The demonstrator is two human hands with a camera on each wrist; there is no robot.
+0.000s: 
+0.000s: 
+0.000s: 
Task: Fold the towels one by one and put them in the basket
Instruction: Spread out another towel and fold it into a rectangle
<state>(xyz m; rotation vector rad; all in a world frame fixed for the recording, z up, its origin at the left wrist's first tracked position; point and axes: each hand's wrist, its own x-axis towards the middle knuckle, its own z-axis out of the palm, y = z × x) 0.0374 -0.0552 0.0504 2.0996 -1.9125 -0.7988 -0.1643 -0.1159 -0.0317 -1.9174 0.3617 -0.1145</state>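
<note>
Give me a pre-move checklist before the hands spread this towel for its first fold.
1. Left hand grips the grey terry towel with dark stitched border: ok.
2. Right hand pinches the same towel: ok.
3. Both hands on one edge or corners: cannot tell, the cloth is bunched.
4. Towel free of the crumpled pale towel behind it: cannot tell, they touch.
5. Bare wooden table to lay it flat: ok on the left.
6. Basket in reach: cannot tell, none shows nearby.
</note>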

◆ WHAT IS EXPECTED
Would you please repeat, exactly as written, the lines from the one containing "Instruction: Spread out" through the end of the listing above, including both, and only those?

◆ ANSWER BOX
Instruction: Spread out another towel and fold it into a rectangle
<state>(xyz m; rotation vector rad; all in a world frame fixed for the recording, z up, its origin at the left wrist's first tracked position; point and axes: each hand's wrist, its own x-axis towards the middle knuckle, its own z-axis out of the palm, y = z × x) 0.0374 -0.0552 0.0504 2.0996 -1.9125 -0.7988 -0.1643 -0.1159 -0.0317 -1.9174 0.3617 -0.1145</state>
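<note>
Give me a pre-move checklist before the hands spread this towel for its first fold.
1. Left hand grips the grey terry towel with dark stitched border: ok.
2. Right hand pinches the same towel: ok.
3. Both hands on one edge or corners: cannot tell, the cloth is bunched.
4. Towel free of the crumpled pale towel behind it: cannot tell, they touch.
5. Bare wooden table to lay it flat: ok on the left.
6. Basket in reach: cannot tell, none shows nearby.
</note>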

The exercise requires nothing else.